### How to complete this task
For each line of the listing below that contains the string "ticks", copy the line.
━━━━━━━━━━━━━━━━━━━━━━━━━━━━━━
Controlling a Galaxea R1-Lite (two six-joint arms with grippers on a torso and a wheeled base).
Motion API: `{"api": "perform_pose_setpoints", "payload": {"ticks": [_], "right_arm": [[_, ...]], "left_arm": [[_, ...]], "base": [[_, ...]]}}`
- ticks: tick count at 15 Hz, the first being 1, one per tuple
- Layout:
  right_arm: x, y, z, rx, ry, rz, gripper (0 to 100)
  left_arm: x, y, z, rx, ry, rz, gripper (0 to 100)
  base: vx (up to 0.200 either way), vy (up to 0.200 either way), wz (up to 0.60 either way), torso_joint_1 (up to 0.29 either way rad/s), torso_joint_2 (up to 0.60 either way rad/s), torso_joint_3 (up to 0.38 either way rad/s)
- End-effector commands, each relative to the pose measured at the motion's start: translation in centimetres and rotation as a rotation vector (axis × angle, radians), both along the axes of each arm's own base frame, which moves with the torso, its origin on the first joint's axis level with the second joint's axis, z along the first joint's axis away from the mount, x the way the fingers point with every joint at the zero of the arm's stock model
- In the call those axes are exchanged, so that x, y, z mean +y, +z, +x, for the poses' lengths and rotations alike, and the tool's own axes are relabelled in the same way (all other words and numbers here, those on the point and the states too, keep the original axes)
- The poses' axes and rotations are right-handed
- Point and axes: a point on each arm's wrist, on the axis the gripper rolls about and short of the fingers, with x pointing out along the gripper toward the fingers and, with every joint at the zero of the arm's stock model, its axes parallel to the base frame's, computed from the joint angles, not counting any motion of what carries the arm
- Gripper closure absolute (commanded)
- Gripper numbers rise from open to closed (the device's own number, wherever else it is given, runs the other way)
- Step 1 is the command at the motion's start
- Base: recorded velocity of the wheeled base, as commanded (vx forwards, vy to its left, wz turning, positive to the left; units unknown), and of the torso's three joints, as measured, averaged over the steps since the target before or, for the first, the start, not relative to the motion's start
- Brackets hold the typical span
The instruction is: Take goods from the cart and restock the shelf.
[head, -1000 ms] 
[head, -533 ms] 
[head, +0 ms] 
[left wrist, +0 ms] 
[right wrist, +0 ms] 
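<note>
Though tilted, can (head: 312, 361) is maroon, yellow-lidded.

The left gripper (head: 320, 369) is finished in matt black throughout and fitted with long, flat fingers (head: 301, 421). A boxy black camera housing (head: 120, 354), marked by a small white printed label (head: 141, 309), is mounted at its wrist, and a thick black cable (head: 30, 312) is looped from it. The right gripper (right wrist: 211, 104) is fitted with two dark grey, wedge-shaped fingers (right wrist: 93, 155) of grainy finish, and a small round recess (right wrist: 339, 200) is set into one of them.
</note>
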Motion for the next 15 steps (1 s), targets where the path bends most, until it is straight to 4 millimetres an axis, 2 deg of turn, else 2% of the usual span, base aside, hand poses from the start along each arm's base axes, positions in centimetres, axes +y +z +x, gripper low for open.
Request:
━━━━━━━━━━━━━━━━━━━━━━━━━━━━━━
### Your solution
Motion API: `{"api": "perform_pose_setpoints", "payload": {"ticks": [_], "right_arm": [[_, ...]], "left_arm": [[_, ...]], "base": [[_, ...]]}}`
- ticks: tick count at 15 Hz, the first being 1, one per tuple

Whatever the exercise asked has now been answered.